Would you restate the full listing word for word and omit its pictures?

[Recorded data — start]

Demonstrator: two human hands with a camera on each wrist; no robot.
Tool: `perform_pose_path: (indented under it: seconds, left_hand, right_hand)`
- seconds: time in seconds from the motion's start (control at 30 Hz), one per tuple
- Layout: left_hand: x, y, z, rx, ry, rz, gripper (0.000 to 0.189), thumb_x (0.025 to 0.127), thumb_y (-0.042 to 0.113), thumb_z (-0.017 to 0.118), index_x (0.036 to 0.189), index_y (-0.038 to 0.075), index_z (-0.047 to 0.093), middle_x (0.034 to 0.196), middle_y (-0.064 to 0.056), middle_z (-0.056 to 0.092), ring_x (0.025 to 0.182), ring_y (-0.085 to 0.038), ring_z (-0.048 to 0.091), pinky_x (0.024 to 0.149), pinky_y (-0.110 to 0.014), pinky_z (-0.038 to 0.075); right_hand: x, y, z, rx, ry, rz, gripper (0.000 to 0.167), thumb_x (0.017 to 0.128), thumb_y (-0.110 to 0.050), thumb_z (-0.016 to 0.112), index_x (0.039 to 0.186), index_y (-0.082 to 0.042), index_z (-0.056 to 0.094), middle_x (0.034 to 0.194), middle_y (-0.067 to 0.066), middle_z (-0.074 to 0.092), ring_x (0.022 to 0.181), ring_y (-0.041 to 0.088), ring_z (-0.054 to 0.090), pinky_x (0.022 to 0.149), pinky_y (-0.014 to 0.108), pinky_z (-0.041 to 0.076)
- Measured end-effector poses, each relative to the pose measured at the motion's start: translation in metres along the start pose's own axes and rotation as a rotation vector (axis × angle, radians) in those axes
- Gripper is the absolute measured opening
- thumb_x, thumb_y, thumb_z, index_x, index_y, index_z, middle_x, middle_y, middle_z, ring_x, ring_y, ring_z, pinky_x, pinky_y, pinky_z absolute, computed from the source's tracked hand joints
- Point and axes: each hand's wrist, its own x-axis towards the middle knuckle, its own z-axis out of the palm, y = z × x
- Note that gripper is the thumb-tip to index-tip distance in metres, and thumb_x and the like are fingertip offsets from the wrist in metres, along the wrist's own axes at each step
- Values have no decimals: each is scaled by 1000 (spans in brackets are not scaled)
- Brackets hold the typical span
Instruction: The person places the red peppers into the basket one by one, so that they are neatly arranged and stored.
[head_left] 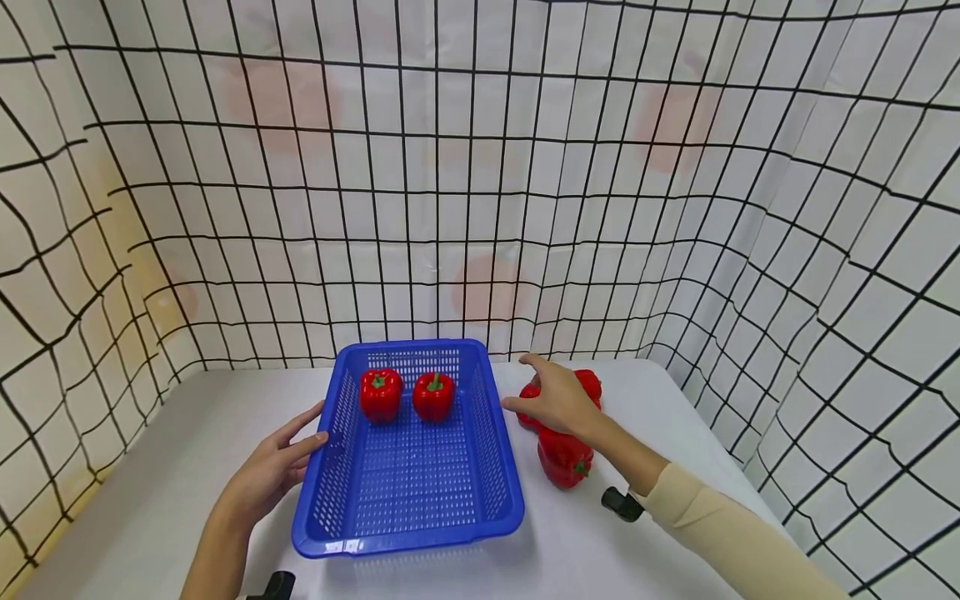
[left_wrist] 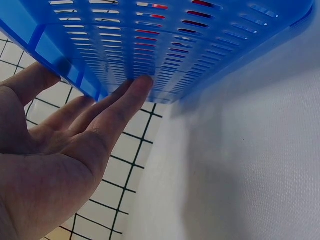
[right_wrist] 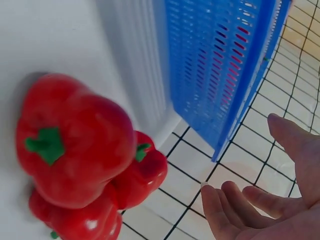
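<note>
Left hand (head_left: 266, 468), splayed, touches one basket (head_left: 408, 538) of two peppers (head_left: 381, 398); right hand (head_left: 559, 400), spread, empty, hovers by three others (head_left: 562, 458).

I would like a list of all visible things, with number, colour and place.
Basket: one, blue, centre of the head view
Peppers in basket: two, red, far end
Loose peppers: three, red, right of basket
Table: one, white, under the basket
Grid: count unclear, black, around back and sides
Backing: count unclear, white with faint red patches, behind grid
Wrist cameras: two, black, one by each wrist
Sleeve: one, cream, right arm
Left hand: one, bare, touching basket's left side
Right hand: one, bare, near loose peppers, holding nothing
</note>
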Motion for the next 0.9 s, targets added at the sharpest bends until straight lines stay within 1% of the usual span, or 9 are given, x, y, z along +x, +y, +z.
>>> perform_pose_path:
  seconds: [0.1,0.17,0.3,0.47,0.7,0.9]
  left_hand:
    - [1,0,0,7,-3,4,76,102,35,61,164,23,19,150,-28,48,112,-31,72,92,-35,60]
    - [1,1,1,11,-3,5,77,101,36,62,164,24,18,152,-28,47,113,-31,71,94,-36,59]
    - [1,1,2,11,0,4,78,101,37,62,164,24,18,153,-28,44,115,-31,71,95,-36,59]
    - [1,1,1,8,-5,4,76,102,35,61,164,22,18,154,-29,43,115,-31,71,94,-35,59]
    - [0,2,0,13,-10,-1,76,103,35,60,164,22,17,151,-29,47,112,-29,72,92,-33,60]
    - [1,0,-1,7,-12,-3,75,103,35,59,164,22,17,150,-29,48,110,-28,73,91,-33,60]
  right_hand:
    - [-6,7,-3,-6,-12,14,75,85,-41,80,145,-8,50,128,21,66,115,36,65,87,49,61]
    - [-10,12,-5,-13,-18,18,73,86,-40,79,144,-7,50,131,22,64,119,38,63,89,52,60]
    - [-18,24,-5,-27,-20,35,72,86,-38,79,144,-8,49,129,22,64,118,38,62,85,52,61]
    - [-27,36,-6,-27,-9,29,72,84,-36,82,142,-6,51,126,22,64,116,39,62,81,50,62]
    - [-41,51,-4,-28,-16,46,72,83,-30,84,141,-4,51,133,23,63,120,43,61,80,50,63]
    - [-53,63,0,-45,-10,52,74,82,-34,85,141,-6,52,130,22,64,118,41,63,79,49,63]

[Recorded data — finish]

Solution to this task
Demonstrator: two human hands with a camera on each wrist; no robot.
Tool: `perform_pose_path: (indented under it: seconds, left_hand, right_hand)`
- seconds: time in seconds from the motion's start (control at 30 Hz), one per tuple
- Layout: left_hand: x, y, z, rx, ry, rz, gripper (0.000 to 0.189), thumb_x (0.025 to 0.127), thumb_y (-0.042 to 0.113), thumb_z (-0.017 to 0.118), index_x (0.036 to 0.189), index_y (-0.038 to 0.075), index_z (-0.047 to 0.093), middle_x (0.034 to 0.196), middle_y (-0.064 to 0.056), middle_z (-0.056 to 0.092), ring_x (0.025 to 0.182), ring_y (-0.085 to 0.038), ring_z (-0.048 to 0.091), pinky_x (0.024 to 0.149), pinky_y (-0.110 to 0.014), pinky_z (-0.038 to 0.075); right_hand: x, y, z, rx, ry, rz, gripper (0.000 to 0.167), thumb_x (0.017 to 0.128), thumb_y (-0.110 to 0.050), thumb_z (-0.016 to 0.112), index_x (0.039 to 0.186), index_y (-0.082 to 0.042), index_z (-0.056 to 0.094), middle_x (0.034 to 0.194), middle_y (-0.067 to 0.066), middle_z (-0.074 to 0.092), ring_x (0.022 to 0.181), ring_y (-0.041 to 0.088), ring_z (-0.054 to 0.090), pinky_x (0.022 to 0.149), pinky_y (-0.014 to 0.108), pinky_z (-0.041 to 0.076)
- Measured end-effector poses, each relative to the pose measured at the motion's start: translation in metres along the start pose's own axes and rotation as a rotation vector (axis × angle, radians) in those axes
- Gripper is the absolute measured opening
- thumb_x, thumb_y, thumb_z, index_x, index_y, index_z, middle_x, middle_y, middle_z, ring_x, ring_y, ring_z, pinky_x, pinky_y, pinky_z absolute, computed from the source's tracked hand joints
- Point and axes: each hand's wrist, its own x-axis towards the middle knuckle, its own z-axis out of the palm, y = z × x
- Note that gripper is the thumb-tip to index-tip distance in metres, and thumb_x and the like are fingertip offsets from the wrist in metres, along the wrist's own axes at each step
- Values have no decimals: each is scaled by 1000 (spans in brackets are not scaled)
- Brackets hold the typical span
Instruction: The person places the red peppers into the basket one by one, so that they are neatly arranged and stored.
[head_left] 
[left_wrist] 
[right_wrist] 
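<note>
Left hand (head_left: 266, 468), splayed, touches one basket (head_left: 408, 538) of two peppers (head_left: 381, 398); right hand (head_left: 559, 400), spread, empty, hovers by three others (head_left: 562, 458).

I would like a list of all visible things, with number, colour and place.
Basket: one, blue, centre of the head view
Peppers in basket: two, red, far end
Loose peppers: three, red, right of basket
Table: one, white, under the basket
Grid: count unclear, black, around back and sides
Backing: count unclear, white with faint red patches, behind grid
Wrist cameras: two, black, one by each wrist
Sleeve: one, cream, right arm
Left hand: one, bare, touching basket's left side
Right hand: one, bare, near loose peppers, holding nothing
</note>
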Motion for the next 0.9 s, targets added at the sharpest bends until straight lines stay within 1% of the usual span, or 9 are given, x, y, z along +x, +y, +z.
>>> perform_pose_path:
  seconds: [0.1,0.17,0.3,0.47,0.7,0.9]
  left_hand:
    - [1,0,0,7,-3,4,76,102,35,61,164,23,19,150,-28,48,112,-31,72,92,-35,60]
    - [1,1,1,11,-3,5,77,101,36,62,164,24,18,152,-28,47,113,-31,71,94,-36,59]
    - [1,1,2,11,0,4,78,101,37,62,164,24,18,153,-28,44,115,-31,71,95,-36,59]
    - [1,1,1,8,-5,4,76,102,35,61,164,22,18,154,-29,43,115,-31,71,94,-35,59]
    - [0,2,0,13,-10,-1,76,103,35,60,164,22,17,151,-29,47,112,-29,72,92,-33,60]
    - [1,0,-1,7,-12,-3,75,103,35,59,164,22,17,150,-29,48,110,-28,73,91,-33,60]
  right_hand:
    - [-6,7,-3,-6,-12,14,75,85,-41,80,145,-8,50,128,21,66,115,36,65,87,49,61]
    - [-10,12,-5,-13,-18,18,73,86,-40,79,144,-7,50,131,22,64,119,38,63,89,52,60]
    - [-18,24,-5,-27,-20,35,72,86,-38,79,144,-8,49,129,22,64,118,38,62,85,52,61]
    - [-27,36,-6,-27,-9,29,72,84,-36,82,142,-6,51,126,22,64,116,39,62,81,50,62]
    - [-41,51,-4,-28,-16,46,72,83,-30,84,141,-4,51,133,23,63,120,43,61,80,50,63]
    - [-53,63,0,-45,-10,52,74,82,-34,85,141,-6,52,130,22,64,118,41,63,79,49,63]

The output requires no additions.